▶ _WORK TASK_: Look for "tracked" in each line of the entries, and return the matching lines.

▶ _RECORD EXTRACTS_:

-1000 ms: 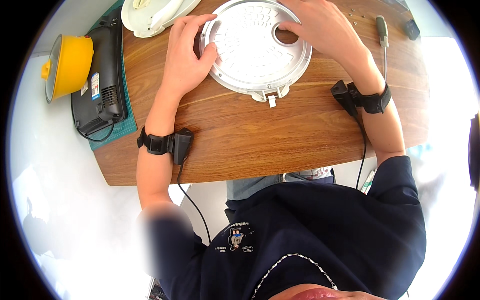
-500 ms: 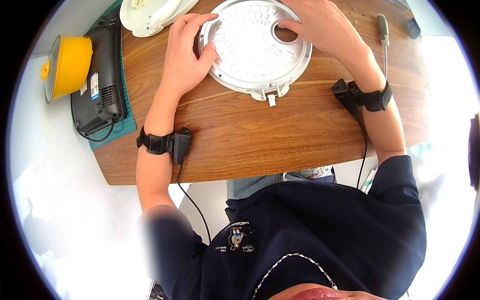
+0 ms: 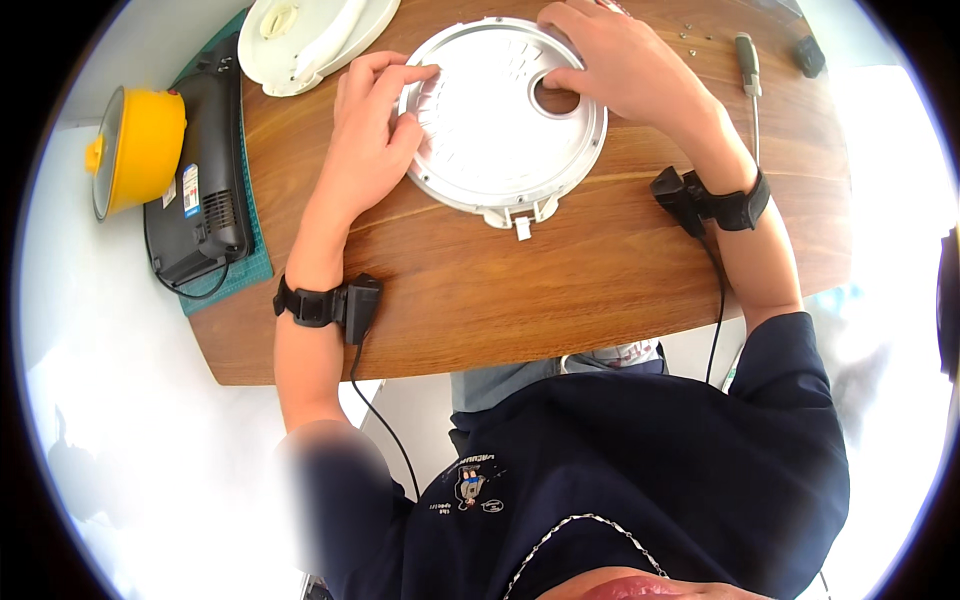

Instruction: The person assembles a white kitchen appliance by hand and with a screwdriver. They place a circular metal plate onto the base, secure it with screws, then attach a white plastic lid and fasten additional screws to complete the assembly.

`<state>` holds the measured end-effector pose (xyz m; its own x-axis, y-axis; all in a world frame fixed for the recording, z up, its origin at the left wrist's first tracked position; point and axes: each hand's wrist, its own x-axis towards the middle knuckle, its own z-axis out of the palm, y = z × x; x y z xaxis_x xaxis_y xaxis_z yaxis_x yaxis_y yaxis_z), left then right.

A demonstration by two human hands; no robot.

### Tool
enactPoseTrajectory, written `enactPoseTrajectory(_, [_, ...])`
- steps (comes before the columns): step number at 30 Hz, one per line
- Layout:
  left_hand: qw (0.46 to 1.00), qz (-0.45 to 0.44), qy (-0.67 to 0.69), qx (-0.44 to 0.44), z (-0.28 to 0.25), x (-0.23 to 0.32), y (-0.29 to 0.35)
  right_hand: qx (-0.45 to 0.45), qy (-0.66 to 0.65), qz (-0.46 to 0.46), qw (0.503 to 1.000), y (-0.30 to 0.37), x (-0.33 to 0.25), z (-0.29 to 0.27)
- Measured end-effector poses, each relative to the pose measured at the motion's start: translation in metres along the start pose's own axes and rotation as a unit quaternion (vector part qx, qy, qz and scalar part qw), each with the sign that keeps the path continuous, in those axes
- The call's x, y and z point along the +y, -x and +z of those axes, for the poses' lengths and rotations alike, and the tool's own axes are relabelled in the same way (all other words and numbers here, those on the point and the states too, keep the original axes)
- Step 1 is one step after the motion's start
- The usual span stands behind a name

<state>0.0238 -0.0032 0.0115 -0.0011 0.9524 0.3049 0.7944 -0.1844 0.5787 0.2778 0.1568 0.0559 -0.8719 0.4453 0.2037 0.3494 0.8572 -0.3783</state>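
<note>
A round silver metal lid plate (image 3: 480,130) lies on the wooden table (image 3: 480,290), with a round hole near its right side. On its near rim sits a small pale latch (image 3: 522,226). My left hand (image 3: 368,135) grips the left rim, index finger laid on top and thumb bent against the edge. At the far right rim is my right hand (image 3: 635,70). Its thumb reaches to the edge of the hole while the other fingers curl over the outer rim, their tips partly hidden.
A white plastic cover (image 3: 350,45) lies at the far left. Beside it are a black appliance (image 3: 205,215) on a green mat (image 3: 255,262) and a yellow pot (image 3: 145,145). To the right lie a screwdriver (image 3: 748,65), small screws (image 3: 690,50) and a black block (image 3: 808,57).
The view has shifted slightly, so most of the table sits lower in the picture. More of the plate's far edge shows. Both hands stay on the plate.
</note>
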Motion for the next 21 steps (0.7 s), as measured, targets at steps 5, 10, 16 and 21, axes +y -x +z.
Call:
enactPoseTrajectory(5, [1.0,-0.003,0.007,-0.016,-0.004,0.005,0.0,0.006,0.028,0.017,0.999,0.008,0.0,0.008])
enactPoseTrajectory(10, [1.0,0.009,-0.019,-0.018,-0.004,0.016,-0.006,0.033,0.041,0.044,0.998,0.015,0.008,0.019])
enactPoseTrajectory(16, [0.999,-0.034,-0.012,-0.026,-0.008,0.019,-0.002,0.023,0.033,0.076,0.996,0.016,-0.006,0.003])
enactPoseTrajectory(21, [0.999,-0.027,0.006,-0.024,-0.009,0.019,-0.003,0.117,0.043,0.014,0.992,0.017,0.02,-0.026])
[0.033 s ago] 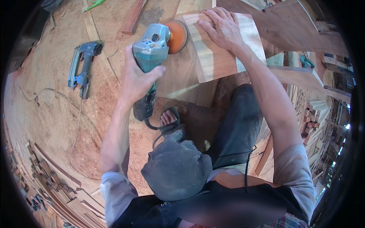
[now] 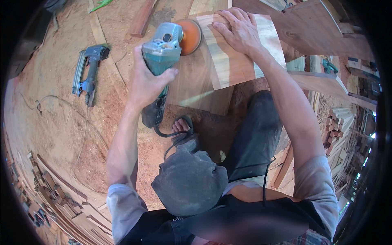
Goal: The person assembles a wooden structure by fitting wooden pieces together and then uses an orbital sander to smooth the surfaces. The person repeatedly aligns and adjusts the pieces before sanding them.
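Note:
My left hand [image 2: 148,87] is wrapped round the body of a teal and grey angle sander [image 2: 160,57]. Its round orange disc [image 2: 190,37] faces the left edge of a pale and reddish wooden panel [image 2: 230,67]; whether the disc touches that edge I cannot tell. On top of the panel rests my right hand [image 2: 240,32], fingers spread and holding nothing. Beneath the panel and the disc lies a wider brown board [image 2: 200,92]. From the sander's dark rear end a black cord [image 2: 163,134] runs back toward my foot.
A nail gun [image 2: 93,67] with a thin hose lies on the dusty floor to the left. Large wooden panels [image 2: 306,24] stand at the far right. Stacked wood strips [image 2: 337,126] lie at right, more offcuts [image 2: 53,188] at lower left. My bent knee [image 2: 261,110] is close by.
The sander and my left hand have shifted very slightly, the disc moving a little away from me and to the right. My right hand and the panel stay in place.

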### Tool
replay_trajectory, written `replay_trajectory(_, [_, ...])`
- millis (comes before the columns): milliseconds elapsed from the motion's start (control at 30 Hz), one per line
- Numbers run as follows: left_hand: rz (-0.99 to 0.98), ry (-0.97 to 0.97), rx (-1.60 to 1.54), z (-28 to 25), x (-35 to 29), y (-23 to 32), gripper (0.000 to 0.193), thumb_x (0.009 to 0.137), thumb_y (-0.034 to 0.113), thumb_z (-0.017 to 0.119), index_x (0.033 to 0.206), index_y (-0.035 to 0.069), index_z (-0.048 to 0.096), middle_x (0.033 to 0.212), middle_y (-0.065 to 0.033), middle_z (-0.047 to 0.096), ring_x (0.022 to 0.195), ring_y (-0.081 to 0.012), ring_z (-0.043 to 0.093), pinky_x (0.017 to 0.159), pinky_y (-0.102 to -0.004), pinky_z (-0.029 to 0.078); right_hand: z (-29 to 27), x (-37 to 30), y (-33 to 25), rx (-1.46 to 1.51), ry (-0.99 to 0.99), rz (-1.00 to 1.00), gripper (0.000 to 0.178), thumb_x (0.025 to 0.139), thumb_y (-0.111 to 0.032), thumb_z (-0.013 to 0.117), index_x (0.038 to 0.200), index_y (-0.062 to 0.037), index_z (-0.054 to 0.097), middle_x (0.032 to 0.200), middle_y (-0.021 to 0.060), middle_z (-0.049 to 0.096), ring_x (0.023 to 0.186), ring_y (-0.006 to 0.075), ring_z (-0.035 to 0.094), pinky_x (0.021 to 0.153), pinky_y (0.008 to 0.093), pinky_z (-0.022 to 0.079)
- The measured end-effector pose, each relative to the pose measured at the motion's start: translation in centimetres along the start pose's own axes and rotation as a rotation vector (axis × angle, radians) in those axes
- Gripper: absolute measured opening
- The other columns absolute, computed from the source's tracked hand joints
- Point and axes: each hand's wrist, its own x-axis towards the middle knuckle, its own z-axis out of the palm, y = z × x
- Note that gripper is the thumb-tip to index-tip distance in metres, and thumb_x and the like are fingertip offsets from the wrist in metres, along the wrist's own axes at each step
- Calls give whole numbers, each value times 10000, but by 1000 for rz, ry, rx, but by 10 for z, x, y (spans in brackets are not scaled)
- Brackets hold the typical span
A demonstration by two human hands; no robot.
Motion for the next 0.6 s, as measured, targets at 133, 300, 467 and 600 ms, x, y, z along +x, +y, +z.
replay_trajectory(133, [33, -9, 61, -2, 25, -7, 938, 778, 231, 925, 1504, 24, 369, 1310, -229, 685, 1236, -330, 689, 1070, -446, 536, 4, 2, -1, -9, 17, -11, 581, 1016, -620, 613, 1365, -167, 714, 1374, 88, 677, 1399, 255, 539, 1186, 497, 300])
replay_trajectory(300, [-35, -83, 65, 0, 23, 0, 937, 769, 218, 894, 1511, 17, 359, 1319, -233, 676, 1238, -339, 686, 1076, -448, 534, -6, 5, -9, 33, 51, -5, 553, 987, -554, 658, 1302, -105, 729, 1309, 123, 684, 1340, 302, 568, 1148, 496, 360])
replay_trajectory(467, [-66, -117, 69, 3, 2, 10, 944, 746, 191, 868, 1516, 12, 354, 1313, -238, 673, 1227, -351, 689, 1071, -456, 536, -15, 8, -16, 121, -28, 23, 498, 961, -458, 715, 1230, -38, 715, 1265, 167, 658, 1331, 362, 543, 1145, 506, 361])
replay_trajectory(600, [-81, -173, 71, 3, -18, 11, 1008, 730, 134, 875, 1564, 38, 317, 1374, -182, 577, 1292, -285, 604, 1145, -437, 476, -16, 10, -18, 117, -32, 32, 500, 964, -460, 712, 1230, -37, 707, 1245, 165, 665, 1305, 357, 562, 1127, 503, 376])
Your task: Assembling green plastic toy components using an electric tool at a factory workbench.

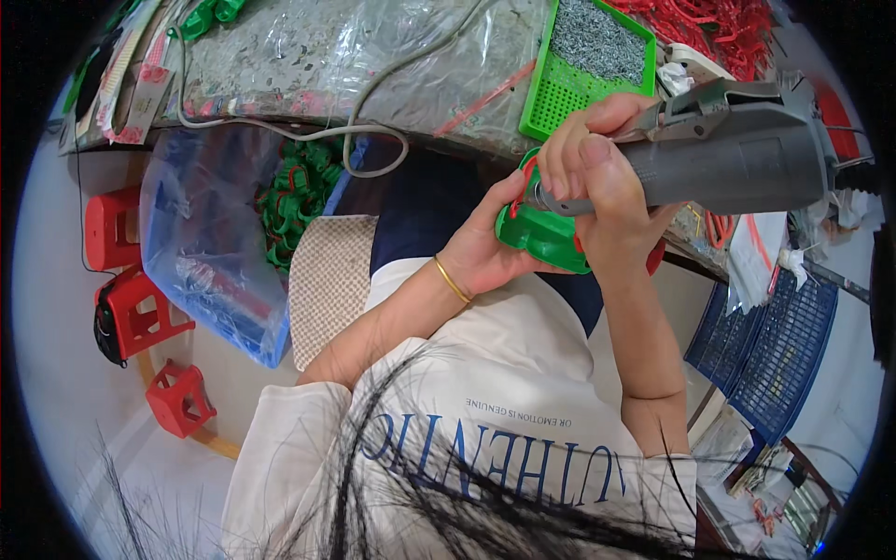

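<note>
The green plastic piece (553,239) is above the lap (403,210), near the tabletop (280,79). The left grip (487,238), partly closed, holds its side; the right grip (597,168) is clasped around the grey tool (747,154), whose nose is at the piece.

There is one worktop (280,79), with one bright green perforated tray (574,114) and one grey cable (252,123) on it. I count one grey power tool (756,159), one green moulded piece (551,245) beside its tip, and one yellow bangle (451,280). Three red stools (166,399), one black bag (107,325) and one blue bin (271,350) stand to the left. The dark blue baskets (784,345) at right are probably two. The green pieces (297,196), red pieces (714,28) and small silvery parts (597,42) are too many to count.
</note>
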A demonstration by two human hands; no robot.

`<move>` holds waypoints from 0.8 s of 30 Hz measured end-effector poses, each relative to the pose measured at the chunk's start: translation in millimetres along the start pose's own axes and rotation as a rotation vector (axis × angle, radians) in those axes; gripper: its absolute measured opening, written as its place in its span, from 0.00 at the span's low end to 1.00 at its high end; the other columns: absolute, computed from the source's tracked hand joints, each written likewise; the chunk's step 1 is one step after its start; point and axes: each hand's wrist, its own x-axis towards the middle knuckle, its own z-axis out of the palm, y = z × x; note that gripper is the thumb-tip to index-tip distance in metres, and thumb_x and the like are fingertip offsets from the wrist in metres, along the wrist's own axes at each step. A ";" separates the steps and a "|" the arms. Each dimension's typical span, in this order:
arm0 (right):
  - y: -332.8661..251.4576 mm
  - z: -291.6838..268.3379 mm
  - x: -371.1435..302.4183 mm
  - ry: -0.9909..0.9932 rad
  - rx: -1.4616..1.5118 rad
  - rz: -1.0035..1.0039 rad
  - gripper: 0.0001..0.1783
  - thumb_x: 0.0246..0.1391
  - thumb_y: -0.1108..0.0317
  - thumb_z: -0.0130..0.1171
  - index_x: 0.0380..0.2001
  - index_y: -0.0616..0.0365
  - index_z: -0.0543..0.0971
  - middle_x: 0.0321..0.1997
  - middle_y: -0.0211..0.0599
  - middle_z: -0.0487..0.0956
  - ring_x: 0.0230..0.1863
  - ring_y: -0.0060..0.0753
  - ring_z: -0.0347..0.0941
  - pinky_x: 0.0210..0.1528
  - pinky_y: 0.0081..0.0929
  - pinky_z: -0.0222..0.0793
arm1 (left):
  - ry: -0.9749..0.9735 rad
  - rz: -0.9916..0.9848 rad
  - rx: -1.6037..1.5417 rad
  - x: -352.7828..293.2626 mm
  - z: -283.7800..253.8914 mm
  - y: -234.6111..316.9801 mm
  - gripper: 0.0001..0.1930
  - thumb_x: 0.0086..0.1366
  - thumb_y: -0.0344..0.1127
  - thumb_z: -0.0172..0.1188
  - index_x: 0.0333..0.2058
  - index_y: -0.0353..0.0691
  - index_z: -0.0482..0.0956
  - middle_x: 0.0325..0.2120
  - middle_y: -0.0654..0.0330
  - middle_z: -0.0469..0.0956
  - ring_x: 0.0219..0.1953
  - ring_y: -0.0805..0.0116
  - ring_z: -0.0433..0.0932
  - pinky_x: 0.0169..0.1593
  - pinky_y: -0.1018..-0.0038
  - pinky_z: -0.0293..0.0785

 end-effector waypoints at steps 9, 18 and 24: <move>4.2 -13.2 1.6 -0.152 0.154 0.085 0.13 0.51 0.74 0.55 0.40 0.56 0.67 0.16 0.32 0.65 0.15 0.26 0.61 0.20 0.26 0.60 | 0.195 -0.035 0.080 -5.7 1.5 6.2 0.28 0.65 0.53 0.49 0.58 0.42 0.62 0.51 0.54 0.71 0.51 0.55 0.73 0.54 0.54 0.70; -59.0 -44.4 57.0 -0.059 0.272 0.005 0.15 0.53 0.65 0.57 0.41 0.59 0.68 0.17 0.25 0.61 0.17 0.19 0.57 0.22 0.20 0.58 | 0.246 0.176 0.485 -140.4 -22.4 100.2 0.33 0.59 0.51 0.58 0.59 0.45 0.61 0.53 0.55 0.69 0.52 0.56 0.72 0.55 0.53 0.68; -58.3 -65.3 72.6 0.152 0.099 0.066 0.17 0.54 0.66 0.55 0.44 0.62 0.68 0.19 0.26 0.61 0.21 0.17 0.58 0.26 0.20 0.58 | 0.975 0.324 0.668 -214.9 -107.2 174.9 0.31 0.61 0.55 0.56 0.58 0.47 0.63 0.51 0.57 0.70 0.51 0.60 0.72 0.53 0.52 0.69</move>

▶ _ANSWER_:
`<state>` holds the measured end-effector pose (xyz m; its own x-axis, y-axis; all in a world frame fixed for the recording, z up, its origin at the left wrist's first tracked position; point and axes: each hand's wrist, its own x-axis towards the middle knuckle, its own z-axis out of the palm, y = z × x; x y z xaxis_x xaxis_y xaxis_z yaxis_x yaxis_y yaxis_z), left then right.
- The other columns absolute, computed from the source's tracked hand joints
`<move>` holds waypoints from 0.8 s of 30 Hz measured end-effector poses, each relative to the pose measured at the chunk's start: translation in millimetres along the start pose's own axes and rotation as a rotation vector (axis × angle, radians) in those axes; gripper: its absolute measured opening, written as its place in its span, from 0.00 at the span's low end to 1.00 at its high end; the other columns: absolute, computed from the source's tracked hand joints, each written likewise; the chunk's step 1 is one step after its start; point and axes: each hand's wrist, its own x-axis towards the middle knuckle, its own z-axis out of the palm, y = z × x; note that gripper is the thumb-tip to index-tip distance in metres, and thumb_x and the like are fingertip offsets from the wrist in metres, along the wrist's own axes at each step. A ";" separates the steps and a "|" the arms. Each dimension's typical span, in this order:

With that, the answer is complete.